## Raw data
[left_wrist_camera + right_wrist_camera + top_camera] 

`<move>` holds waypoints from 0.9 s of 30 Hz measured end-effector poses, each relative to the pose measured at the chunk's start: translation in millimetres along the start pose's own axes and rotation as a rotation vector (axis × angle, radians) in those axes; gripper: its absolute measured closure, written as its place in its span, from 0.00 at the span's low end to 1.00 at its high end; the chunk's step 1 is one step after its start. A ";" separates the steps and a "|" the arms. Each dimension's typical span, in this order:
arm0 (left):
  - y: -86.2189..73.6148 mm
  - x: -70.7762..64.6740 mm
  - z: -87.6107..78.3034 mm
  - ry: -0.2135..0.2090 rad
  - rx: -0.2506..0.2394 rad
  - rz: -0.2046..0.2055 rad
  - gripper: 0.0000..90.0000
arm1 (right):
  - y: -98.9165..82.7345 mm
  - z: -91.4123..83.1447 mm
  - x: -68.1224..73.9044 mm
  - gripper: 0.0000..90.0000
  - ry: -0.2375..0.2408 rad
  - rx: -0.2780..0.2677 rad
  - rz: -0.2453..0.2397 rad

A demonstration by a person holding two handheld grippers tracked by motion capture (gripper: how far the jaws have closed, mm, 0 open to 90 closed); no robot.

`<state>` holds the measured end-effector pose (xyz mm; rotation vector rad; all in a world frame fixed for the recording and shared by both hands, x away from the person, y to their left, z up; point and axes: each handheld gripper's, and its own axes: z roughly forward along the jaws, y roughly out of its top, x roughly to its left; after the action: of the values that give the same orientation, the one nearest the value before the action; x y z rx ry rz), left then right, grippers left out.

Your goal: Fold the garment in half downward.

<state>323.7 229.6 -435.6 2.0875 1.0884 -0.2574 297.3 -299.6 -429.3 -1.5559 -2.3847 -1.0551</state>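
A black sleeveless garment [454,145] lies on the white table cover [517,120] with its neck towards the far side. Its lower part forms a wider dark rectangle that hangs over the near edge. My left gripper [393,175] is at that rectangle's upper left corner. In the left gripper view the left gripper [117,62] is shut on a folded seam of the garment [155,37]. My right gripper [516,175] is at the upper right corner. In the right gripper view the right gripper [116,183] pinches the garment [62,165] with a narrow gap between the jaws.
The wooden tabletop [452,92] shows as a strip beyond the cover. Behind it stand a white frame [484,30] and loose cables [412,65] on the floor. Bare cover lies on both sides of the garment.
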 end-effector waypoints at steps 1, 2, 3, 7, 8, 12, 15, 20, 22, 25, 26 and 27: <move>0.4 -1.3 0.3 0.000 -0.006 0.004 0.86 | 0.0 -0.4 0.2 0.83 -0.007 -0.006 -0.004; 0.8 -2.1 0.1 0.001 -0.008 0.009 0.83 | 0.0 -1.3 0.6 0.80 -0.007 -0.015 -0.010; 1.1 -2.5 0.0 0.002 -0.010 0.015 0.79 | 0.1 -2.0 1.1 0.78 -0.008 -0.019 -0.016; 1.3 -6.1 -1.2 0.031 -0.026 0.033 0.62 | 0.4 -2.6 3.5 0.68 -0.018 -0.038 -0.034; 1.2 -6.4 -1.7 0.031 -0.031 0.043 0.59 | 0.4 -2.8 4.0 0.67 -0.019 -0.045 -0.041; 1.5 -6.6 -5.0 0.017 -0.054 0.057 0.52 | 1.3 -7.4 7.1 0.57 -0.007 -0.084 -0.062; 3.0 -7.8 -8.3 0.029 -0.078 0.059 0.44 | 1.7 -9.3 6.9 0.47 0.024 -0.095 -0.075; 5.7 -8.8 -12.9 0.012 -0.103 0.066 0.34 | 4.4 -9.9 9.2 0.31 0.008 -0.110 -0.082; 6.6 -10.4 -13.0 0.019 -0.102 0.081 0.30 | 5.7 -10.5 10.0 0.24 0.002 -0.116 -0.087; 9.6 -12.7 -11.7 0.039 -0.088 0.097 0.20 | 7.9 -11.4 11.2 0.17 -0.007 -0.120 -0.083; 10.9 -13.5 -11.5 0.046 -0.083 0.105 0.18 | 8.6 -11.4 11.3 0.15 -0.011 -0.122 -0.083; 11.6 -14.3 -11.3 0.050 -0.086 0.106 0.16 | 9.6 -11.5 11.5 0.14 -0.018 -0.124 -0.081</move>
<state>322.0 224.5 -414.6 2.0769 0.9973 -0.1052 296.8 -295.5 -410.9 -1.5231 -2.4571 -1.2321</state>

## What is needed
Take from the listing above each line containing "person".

## Result of the exercise
A demonstration by a person holding two handheld grippers tracked by motion capture (gripper: how far the jaws have closed, mm, 0 open to 90 closed); no robot.
`<state>` holds the measured end-effector pose (xyz mm; rotation vector rad; all in a world frame fixed for the recording and shared by both hands, x away from the person, y to their left, z up; point and axes: each handheld gripper's, and its own axes: z roughly forward along the jaws, y roughly out of its top, x roughly to its left; after the action: of the values that give the same orientation, the one nearest the value before the action; x y z rx ry rz), left then right, grippers left out.

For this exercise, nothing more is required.